Il ragazzo, senza poterlo ammettere apertamente, se ne innamora.
Quando però il padre esce dal carcere ed è costretto a ripagare un debito consistente, Attilio si trova a scegliere tra l’amore per la ragazza e quello per il padre, mettendo in gioco la sua libertà e la sua vita fino a quel momento.

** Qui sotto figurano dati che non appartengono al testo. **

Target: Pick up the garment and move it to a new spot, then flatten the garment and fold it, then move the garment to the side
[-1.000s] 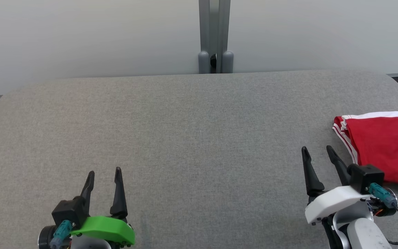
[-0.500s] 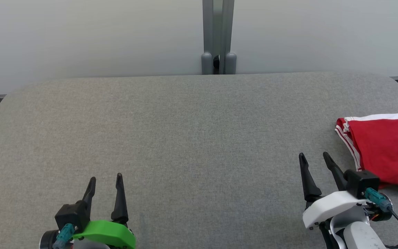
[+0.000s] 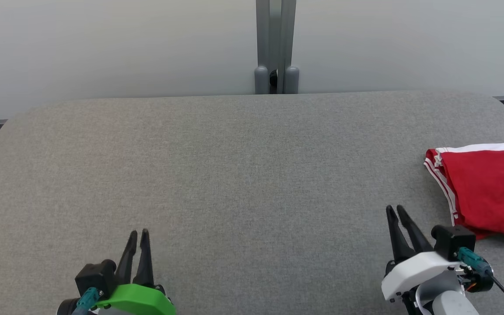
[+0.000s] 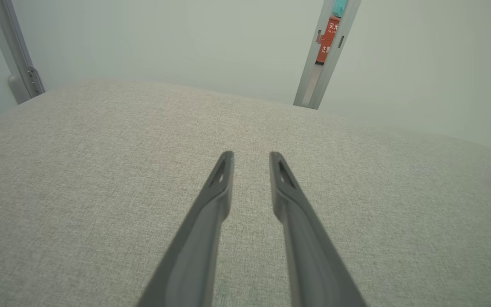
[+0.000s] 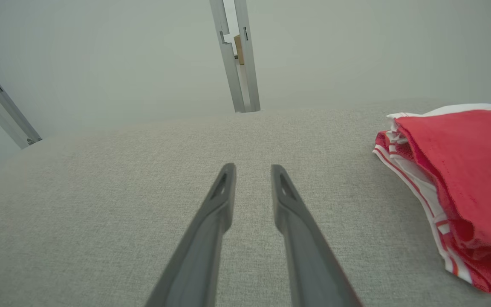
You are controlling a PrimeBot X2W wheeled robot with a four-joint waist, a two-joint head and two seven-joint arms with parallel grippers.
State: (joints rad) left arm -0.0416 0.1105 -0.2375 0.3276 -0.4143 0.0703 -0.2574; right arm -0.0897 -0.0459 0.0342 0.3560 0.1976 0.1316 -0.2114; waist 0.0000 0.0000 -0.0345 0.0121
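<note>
At the far right of the table (image 3: 252, 175) the garment (image 3: 488, 188) lies folded, red with white stripes along its left edge. The head view's border cuts off its right part, so I cannot tell how close it sits to the table's side. By my reading, the fold and the move aside are done.

My right gripper (image 3: 395, 208) sits low, just left of the garment and nearer to me, with its fingers a narrow gap apart and nothing between them. My left gripper (image 3: 139, 232) is well apart at the lower left, also narrow and empty, over bare table.

The worry is the right arm. Its wrist block (image 3: 452, 239) and plug (image 3: 470, 258) look close to the garment's near corner. I cannot tell whether they touch it. If I swing that wrist rightward, the plug could catch the corner and drag the layers open, or shove the stack toward the side and off. In the right wrist view the layers at the striped edge look loose, so a small nudge may undo them. I would pull straight back, away from it.
</note>
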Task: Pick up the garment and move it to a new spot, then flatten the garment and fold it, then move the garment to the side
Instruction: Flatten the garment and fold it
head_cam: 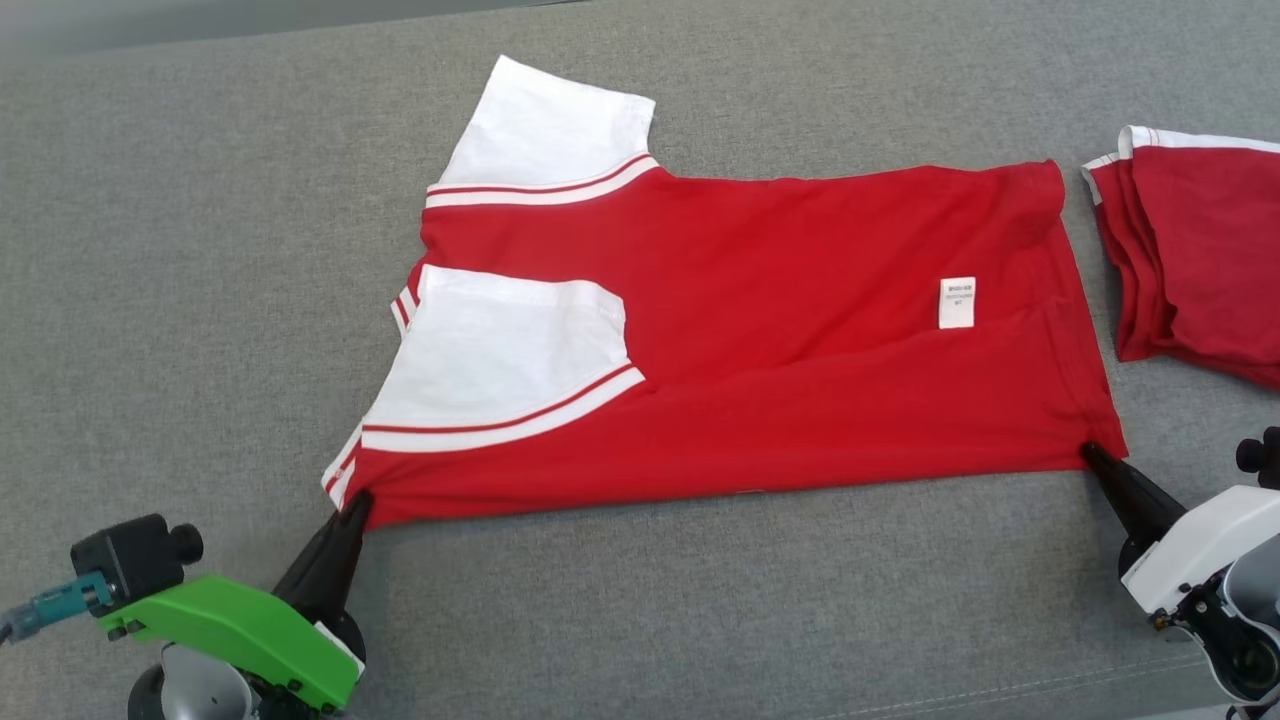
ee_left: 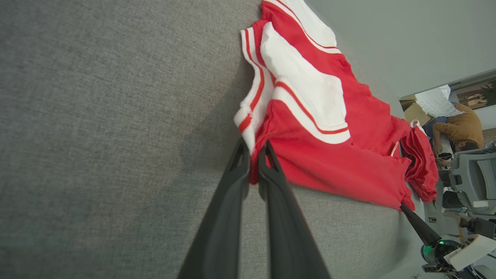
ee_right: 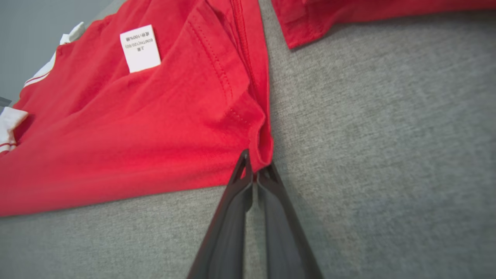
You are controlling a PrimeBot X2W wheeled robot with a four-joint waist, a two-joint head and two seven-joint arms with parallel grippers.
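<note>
Grey woven cloth (head_cam: 200, 300) covers the whole work surface, and the red garment (head_cam: 780, 350) lies spread flat across its middle, one white sleeve folded over onto the red body. At the collar end, the left gripper (head_cam: 360, 497) is clamped tight on the near corner. At the other end, the right gripper (head_cam: 1092, 453) pinches the near hem corner, fabric bunched between its tips. A white label (head_cam: 957, 302) sits on the red near that hem. Just past the hem, apart from it, rests a second garment (head_cam: 1200, 260), red and folded. Beyond the surface a person (ee_left: 461, 130) in a brown top bends forward
</note>
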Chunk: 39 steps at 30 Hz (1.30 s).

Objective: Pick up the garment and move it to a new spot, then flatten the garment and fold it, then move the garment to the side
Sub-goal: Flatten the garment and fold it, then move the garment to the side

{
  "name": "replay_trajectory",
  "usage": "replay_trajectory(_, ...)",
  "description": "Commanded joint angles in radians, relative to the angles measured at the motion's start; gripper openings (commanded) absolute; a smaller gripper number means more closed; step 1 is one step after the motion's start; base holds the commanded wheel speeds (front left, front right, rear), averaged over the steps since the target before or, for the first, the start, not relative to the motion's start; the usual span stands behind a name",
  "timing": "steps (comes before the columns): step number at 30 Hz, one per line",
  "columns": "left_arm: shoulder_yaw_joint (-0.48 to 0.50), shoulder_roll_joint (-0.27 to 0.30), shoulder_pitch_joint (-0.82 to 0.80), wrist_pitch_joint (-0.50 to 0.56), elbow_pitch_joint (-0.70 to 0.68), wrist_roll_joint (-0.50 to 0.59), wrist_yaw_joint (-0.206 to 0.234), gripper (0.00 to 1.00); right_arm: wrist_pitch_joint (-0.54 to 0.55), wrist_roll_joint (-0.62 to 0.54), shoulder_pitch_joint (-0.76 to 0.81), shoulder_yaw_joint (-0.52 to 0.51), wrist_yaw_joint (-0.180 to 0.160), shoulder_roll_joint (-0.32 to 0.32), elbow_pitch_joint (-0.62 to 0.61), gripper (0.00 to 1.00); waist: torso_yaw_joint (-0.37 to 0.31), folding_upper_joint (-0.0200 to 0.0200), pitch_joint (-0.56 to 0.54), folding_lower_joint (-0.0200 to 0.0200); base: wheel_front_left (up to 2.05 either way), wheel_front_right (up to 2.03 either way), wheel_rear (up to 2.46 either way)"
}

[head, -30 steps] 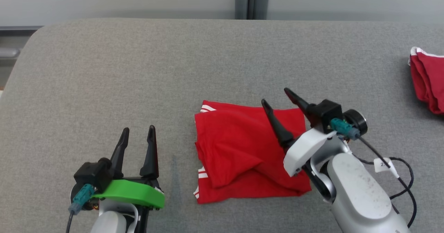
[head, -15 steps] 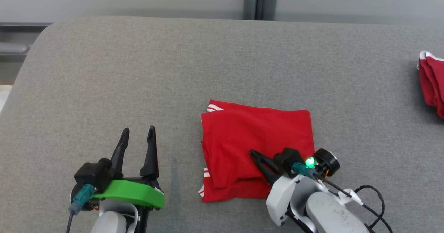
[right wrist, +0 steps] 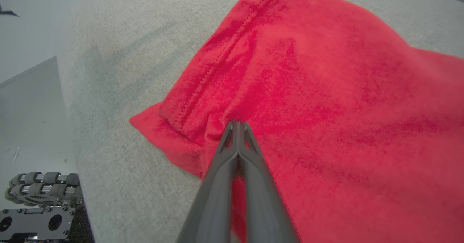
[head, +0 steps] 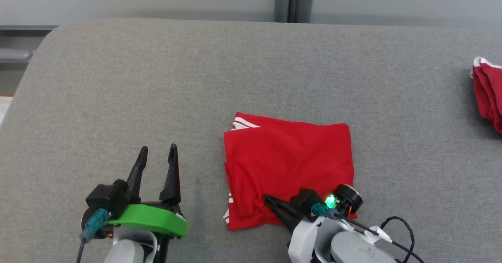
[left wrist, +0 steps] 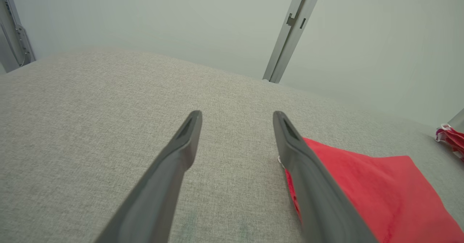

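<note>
The red garment (head: 288,165) with white stripes lies folded in a rough square on the grey padded table (head: 157,78). My right gripper (head: 267,198) is at its near edge with both fingers pressed together on a bunched fold of the cloth. In the right wrist view the shut fingertips (right wrist: 237,124) pinch the garment (right wrist: 326,91) just behind its hem. My left gripper (head: 158,148) rests open on the table, left of the garment and apart from it. The left wrist view shows that gripper (left wrist: 237,114) with bare table between its fingers and the garment (left wrist: 362,185) beyond the right finger.
Another red garment (head: 486,90) with white trim lies bunched at the table's far right edge. A grey post (head: 293,0) stands behind the table. The table's near edge and the robot's wheeled base (right wrist: 40,185) show below my right gripper.
My right gripper dropped from above the garment to its near edge and shut on a fold. The cloth there has bunched and drawn slightly toward me. The left arm stayed put.
</note>
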Motion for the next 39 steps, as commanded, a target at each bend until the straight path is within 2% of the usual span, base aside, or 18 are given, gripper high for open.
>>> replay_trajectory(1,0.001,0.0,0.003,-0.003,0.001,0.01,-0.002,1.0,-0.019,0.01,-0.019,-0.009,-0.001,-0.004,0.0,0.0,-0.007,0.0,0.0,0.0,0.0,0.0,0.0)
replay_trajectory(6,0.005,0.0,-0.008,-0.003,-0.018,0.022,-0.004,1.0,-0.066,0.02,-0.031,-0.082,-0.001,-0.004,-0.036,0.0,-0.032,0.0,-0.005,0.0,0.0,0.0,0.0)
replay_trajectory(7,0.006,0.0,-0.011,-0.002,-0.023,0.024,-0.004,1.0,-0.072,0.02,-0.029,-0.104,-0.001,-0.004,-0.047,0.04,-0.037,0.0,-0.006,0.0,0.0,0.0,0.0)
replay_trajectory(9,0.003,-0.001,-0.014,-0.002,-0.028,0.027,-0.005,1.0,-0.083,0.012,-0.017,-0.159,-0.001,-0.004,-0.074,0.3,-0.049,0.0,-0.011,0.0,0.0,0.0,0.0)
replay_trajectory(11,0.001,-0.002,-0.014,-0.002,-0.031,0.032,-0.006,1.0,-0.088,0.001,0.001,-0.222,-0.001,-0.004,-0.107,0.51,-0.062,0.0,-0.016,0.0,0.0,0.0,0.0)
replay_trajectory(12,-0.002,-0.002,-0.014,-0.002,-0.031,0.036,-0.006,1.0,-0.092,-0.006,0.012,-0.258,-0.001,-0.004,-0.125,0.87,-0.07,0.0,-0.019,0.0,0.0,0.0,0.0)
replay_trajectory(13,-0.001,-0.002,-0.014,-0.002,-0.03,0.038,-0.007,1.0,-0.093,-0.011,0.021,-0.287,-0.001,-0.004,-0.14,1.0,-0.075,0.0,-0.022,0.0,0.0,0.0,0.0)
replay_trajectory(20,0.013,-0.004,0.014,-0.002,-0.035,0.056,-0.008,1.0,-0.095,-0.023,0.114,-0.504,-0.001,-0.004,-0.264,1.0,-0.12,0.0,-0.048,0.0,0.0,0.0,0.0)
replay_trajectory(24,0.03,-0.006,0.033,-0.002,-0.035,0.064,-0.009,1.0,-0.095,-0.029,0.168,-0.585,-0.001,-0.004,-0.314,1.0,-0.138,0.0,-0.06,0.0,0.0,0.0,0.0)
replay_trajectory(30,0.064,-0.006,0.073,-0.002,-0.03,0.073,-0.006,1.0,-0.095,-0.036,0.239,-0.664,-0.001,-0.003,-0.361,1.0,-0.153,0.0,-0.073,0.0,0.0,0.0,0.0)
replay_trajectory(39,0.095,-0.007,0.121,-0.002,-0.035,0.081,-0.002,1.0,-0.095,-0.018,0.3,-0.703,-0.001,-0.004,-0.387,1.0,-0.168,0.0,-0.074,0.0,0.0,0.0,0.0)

Ciao bambino nelle parole del regista Edgardo Pistone
Ho avuto la fortuna di avere una macchina abbandonata sotto casa, al centro di alcune palazzine popolari, che diventava per noi della banda un covo, un salotto, una stanza che ci riparava dal freddo e dal mondo attorno: le prime sigarette, racconti sui fantasmi o di biografie adulte che sembravano più rocambolesche delle nostre, le partite a carte, lo sguardo sul futuro che non preoccupava nessuno, perché nessuno poteva immaginarlo. Allora la musica della musicassetta neomelodica abbandonata anch’essa nell’autoradio parlava solo di amori impossibili e lontani, come i nostri sogni.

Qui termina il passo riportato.